↓↓↓

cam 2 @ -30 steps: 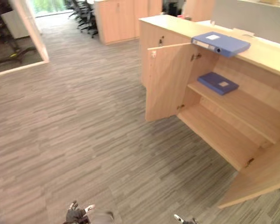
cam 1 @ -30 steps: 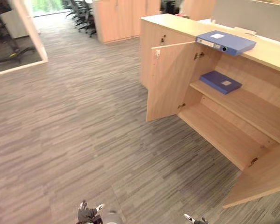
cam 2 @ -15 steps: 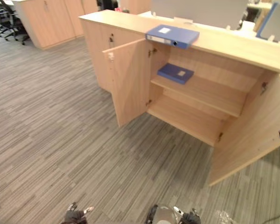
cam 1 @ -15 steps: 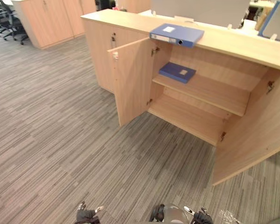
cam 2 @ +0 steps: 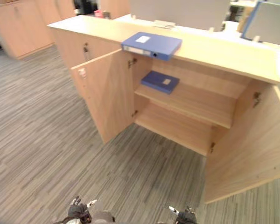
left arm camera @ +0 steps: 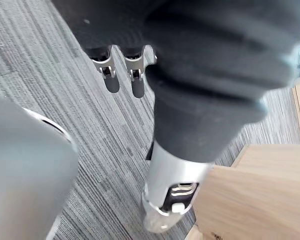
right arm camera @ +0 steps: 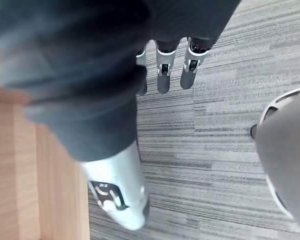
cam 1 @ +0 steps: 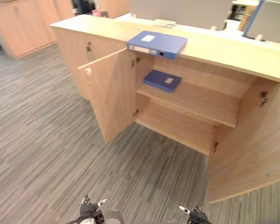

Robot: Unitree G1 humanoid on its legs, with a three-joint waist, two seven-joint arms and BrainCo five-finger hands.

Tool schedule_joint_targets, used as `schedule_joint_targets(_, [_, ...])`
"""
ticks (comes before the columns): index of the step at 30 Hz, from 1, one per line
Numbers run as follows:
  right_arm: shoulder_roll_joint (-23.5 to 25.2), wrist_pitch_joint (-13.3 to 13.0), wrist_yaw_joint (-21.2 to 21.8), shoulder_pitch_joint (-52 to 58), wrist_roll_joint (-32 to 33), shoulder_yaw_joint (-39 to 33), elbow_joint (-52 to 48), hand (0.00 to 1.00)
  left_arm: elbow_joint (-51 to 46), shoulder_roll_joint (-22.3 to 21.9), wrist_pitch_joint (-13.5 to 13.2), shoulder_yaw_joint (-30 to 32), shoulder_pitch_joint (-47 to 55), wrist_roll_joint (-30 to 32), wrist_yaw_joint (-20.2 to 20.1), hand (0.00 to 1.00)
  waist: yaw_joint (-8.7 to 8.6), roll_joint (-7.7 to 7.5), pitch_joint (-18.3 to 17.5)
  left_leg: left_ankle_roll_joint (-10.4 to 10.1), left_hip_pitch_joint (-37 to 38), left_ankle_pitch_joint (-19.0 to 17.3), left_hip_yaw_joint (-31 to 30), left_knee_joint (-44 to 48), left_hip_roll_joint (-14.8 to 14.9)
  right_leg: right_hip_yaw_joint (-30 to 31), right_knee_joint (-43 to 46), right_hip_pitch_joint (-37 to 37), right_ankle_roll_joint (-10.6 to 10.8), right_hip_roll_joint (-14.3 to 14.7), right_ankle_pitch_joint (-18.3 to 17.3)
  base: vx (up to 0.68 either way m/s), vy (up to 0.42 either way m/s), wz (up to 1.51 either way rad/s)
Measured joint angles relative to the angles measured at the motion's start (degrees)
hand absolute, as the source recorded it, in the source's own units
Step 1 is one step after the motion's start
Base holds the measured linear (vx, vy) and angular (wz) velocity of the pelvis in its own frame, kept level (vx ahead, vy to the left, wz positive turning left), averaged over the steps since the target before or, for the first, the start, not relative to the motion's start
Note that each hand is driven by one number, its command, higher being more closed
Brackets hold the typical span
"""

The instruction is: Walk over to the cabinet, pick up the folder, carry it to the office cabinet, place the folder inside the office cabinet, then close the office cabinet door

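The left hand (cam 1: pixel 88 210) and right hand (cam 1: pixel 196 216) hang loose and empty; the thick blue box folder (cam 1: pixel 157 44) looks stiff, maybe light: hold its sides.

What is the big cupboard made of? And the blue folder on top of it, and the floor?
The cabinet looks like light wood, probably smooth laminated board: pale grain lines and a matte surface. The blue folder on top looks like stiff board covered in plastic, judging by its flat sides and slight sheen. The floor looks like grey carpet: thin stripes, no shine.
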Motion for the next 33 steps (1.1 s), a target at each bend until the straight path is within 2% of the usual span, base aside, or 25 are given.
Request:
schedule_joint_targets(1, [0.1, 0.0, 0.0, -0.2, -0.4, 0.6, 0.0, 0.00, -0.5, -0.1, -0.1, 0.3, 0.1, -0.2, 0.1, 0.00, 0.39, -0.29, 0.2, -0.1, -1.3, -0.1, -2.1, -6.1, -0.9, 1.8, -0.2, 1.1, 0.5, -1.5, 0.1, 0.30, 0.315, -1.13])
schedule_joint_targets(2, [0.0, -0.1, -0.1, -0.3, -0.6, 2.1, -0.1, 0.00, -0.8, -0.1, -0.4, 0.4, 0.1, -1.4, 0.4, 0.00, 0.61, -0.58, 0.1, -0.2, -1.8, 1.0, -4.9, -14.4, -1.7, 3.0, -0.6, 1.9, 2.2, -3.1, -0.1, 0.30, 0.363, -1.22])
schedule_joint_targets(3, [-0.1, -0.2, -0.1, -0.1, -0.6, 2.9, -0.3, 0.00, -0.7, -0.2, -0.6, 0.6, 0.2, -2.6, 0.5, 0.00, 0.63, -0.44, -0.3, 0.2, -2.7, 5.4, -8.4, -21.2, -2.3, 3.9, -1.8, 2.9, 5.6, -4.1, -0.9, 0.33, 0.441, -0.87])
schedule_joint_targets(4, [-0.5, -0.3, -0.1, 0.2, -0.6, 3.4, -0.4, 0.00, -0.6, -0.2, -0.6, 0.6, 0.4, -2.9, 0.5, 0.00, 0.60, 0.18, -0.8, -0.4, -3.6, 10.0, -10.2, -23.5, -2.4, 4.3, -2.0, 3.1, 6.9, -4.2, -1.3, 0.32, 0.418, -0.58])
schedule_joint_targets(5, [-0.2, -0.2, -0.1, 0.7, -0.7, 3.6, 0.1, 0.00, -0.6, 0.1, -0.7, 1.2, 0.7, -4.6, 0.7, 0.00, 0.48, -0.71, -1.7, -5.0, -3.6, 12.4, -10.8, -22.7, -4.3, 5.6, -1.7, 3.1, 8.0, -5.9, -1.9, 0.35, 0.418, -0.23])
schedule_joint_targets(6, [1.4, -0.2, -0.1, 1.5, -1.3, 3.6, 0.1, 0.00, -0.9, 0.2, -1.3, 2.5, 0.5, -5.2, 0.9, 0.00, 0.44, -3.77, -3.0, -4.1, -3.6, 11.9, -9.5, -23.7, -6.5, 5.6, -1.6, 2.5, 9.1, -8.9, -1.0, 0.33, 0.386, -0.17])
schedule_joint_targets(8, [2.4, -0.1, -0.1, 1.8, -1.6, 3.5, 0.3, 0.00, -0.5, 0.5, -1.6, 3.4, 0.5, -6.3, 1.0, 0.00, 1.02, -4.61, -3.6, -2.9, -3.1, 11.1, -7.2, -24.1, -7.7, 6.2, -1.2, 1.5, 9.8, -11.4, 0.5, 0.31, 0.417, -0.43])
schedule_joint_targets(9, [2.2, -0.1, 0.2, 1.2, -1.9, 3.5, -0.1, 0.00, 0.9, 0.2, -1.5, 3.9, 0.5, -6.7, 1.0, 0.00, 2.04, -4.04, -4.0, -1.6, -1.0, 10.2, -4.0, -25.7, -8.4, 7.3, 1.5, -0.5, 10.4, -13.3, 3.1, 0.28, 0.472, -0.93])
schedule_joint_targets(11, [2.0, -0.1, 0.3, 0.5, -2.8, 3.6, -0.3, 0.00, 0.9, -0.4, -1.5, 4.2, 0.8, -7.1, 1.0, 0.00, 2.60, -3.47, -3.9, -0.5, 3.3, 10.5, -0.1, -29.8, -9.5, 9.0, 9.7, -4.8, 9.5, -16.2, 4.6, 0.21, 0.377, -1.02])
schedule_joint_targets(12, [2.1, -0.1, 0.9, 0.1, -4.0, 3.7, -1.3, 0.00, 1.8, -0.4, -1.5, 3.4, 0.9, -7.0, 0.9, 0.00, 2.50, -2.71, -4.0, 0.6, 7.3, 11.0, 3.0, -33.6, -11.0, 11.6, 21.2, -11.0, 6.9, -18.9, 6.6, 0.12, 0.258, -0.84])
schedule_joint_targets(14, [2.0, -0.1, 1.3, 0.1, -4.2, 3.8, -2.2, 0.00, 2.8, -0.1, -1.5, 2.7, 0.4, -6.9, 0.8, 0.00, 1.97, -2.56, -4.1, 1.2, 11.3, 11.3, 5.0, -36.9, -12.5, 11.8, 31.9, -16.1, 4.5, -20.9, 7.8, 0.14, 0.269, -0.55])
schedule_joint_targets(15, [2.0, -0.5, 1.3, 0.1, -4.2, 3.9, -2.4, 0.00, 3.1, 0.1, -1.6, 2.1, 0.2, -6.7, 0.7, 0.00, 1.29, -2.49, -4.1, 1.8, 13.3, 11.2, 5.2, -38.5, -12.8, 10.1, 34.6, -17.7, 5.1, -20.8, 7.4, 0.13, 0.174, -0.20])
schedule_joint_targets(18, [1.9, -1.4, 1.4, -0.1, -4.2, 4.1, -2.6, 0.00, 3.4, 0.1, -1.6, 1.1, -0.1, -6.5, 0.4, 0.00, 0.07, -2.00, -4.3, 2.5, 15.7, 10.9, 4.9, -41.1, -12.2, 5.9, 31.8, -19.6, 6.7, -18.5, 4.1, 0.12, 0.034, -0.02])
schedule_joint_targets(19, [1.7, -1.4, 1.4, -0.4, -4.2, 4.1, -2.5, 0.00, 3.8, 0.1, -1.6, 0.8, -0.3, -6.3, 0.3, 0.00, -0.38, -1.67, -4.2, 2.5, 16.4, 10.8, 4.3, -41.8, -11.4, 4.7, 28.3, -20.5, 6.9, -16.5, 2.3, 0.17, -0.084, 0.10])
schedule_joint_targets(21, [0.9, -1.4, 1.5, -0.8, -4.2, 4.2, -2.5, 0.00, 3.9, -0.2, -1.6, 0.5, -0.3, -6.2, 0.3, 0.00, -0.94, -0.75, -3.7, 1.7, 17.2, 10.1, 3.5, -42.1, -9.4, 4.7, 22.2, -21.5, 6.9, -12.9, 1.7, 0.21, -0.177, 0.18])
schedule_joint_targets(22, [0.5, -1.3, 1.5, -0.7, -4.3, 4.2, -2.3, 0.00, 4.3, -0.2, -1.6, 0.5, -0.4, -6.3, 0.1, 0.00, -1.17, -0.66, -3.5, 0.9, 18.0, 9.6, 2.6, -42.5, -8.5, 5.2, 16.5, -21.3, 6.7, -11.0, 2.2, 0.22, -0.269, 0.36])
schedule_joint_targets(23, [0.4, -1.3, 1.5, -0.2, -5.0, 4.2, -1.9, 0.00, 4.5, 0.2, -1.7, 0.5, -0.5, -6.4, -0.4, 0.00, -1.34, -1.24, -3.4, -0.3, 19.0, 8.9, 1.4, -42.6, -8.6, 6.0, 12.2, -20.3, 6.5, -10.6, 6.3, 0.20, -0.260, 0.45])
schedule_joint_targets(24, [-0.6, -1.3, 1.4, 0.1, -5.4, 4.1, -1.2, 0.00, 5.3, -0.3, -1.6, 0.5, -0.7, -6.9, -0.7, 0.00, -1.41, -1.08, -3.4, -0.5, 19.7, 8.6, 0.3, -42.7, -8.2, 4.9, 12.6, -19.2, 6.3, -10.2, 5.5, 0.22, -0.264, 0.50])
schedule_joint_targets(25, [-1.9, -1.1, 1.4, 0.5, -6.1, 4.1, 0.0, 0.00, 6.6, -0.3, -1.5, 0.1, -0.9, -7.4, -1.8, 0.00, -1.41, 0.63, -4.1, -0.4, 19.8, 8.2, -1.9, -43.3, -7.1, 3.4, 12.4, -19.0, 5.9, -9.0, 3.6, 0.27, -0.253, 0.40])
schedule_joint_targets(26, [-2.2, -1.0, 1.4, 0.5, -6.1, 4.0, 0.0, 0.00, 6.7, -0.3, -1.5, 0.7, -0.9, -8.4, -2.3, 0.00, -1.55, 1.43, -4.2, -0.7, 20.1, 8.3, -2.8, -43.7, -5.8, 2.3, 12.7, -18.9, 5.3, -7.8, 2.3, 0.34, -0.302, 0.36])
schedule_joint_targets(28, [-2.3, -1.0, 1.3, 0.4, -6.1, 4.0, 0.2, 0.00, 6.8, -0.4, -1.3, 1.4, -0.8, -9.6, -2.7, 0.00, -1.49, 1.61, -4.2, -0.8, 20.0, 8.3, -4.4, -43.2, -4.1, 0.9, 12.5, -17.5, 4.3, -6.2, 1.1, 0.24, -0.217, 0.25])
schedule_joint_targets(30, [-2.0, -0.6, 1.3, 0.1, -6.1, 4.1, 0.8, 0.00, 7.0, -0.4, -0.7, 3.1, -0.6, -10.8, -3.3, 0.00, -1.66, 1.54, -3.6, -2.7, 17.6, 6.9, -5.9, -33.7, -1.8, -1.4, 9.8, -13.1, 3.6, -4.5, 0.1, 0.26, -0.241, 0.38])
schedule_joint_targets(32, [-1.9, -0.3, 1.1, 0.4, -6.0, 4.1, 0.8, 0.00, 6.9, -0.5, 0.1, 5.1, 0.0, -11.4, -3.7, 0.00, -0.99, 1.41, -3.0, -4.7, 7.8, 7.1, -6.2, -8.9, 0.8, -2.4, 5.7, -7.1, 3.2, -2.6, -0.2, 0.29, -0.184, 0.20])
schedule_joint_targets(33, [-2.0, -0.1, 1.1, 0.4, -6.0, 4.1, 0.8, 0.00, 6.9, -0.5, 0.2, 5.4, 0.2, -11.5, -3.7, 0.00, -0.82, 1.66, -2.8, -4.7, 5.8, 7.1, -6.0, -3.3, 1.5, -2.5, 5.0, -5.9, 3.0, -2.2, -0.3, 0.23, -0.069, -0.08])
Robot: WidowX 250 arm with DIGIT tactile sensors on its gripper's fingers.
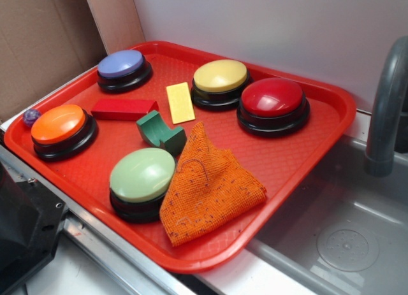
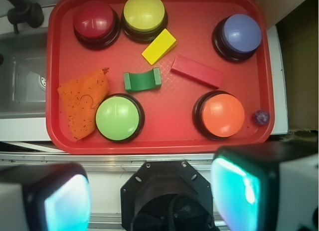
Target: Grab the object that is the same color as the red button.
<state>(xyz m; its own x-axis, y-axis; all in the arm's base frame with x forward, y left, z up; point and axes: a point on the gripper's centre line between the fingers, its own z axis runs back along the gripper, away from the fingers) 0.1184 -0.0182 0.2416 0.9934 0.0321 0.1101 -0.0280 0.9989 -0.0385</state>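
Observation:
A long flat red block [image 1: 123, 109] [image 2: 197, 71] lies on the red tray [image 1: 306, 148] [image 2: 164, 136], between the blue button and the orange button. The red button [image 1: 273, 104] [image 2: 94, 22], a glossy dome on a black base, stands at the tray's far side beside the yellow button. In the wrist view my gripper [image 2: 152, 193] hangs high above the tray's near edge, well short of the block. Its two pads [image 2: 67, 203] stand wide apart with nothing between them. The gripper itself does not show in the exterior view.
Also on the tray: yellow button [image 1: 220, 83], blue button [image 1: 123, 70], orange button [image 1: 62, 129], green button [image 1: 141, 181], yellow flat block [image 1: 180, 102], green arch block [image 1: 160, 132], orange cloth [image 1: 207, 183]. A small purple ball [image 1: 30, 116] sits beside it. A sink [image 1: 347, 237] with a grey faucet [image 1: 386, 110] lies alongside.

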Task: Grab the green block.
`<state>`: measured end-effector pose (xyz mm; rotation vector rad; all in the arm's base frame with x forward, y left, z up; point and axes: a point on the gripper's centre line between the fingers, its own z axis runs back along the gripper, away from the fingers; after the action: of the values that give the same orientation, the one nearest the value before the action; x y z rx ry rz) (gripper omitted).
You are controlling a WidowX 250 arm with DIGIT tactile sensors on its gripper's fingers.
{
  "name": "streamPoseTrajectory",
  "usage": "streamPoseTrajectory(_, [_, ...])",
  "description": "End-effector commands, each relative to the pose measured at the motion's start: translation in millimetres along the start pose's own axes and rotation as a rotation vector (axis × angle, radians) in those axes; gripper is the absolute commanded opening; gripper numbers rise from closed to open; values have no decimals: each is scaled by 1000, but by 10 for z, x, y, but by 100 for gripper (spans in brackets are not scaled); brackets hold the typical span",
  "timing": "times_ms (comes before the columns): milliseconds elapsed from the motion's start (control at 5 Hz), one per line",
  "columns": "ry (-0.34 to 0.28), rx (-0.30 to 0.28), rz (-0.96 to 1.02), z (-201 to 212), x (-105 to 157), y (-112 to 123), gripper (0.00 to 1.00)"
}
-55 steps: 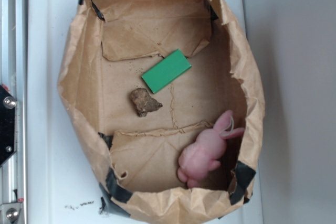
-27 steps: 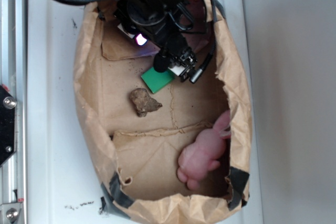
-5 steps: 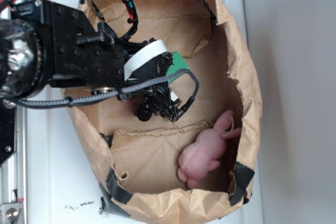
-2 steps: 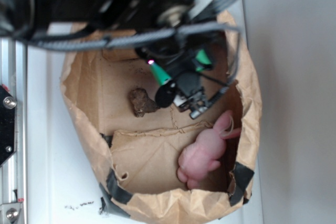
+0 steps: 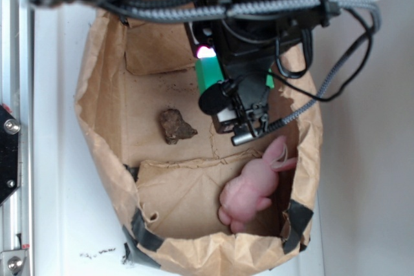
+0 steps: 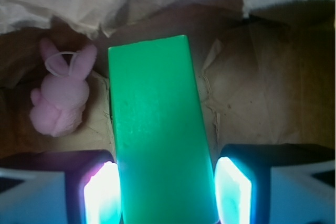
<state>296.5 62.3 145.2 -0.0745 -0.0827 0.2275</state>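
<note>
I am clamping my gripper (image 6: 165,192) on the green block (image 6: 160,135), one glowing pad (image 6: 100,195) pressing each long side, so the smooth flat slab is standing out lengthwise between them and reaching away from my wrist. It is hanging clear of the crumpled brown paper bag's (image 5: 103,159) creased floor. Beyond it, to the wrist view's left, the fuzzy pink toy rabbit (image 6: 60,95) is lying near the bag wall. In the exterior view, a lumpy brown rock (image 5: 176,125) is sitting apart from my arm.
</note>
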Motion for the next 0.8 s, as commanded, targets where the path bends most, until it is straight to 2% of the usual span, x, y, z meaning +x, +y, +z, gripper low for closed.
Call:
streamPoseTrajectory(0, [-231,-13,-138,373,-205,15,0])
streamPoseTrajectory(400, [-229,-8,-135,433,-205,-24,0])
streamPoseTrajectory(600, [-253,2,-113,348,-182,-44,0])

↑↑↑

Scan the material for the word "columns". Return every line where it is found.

§ Exercise answer:
ticks (comes before the columns): index of the step at 30 Hz, from 1, one per line
  "timing": "times_ms (comes before the columns): milliseconds elapsed from the motion's start (control at 5 Hz), one per line",
  "columns": "ry (-0.34 to 0.28), rx (-0.30 to 0.28), rz (-0.96 to 1.02), z (-201 to 212), x (-105 to 157), y (-112 to 123), gripper (0.00 to 1.00)"

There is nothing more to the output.